Asynchronous exceptions are only recognized during the **home** state. If an asynchronous event is pending and not overridden by a debug halt, then the fetch is aborted, and hidden state records the event for interrupt prioritization.

The **data** state may cause data storage and precise machine checks, or allow imprecise data machine checks to be reported. The **sync** state will also report any pending imprecise data machine checks. Imprecise data machine checks are only reported during the **data** and **sync** states; the memory interface must hold imprecise machine checks until the next data access or synchronization event from the PPE 42. Note that by definition, all potential imprecise machine check sources must be reported before an execution synchronizing event (any interrupt or synchronizing instruction is allowed to proceed).

#### 5.1.1 EDR and ISR handling

Note that in the event of an instruction or data machine check, the EDR and ISR status bits are updated simultaneously with the reporting of the event by the memory interface. This is valid because machine checks are always the highest priority interrupt outstanding, so these updates will never be incorrect, even though technically interrupt prioritization does not take place until after execution synchronization. If multiple data machine checks are presented the EDR and ISR may be updated again to reflect the latest machine check reported.

Data storage and alignment interrupts also immediately update EDR to avoid having to hold 32 bits of state for interrupt prioritization. However if a data machine check is uncovered during prioritization, the EDR will be overwritten with the machine check address.

Program interrupts also immediately update EDR to avoid having to hold 32 bits of state for interrupt prioritization. However if a data machine check is uncovered during prioritization, the EDR will be overwritten with the machine check address.

The ISR status bits associated with instruction storage, data storage, alignment and program events are not updated until after interrupt prioritization however, so hidden state is required to hold this status.

# 6 Halting

The core is said to be in the halted state whenever

- State == home
- XSR[HCP] = '1'
- XSR[SIP] = '0'
- XSR[RIP] = '0'
- Hidden state bit "pipelined" is '0'.

Halting never synchronizes the processor core. An interrupt halt will synchronize the core as a natural part of interrupt processing, but the other halts stop the core immediately and present the core for debugging with the exact architected state that existed at the completion of the last completed instruction.
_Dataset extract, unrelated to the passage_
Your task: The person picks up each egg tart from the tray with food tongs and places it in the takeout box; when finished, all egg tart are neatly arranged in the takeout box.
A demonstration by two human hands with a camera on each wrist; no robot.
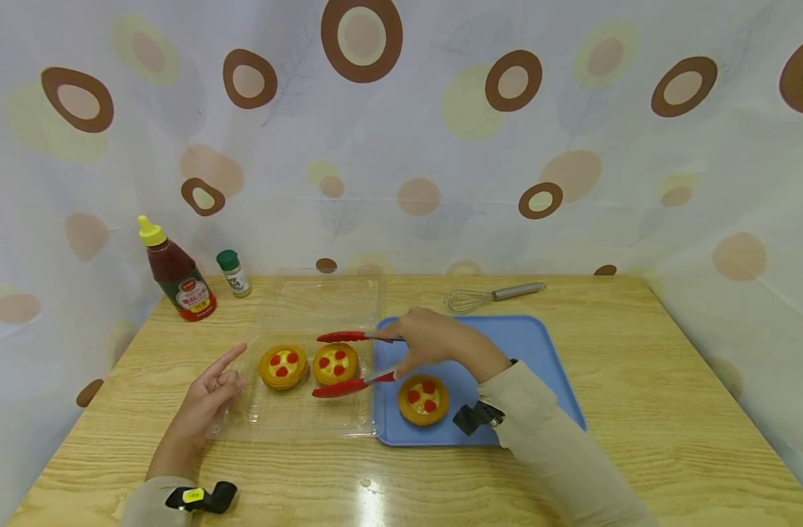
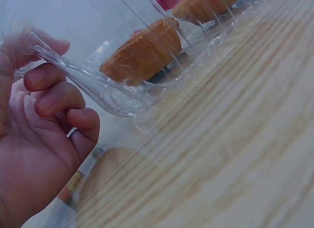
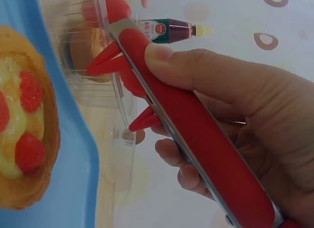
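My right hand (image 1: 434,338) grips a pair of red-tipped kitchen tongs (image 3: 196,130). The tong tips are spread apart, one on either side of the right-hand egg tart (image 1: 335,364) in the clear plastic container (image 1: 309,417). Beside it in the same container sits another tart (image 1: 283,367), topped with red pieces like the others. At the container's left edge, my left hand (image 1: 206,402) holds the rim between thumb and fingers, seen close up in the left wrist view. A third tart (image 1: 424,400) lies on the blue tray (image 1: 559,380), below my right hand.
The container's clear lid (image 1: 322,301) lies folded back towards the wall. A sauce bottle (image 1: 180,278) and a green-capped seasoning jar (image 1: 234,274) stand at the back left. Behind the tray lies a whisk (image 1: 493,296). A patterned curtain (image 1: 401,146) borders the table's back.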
The core state machine only checks for a halted processor in the **home** state. If the processor is halted and we are not single stepping (XSR[SIP]] = '0') or ramming (XSR[RIP] = '0'), the fetch is aborted and the machine remains in the **home** state.

The single-step and ramming state is cleared before completion of the single-stepped or rammed instruction, so that when the state machine returns to the **home** state it will remain **home** (because XSR[HCP] = '1' when single stepping or ramming). Specifically, the XSR[SIP] bit is cleared when the fetch of the single-stepped instruction is ACKed by the I-side. The XSR[RIP] bit is cleared on the cycle that the instruction would normally update the IAR to IAR + 4. When ramming XSR[RIP] = '1' always suppresses this update

IAC and DAC debug halts are ignored when ramming.

The IAR reported in the halted state depends on why the processor halted:

- If the processor halts due to an IAC or DAC debug event, the IAR addresses the instruction causing the event.
- If the processor is halted by external command, of if single-stepping, the IAR addresses the next sequential instruction.
- If the processor halts due to a machine check while MSR[ME] = '0', an unmaskable interrupt while MSR[UE] = '0', the IAR addresses the first instruction of the associated interrupt handler.

#### **6.1** Force Halting

Force halting clears all hidden state,

Force halting trumps even reset.



## 7 System Reset

System reset is treated like an interrupt that is taken immediately, regardless of the current state of the PPE 42 core. Conceptually there is an arc from every state (including the **reset** state itself!) to the **reset** state.

Reset is a special transaction type to the memory interface. Two types of reset are supported: A "soft" reset that instructs the memory interface to allow pending transactions to complete before ACKing, and a "hard" reset that forces an immediate reset.

System reset is implemented by a single state in the state machine; soft vs. hard is represented by a hidden state bit.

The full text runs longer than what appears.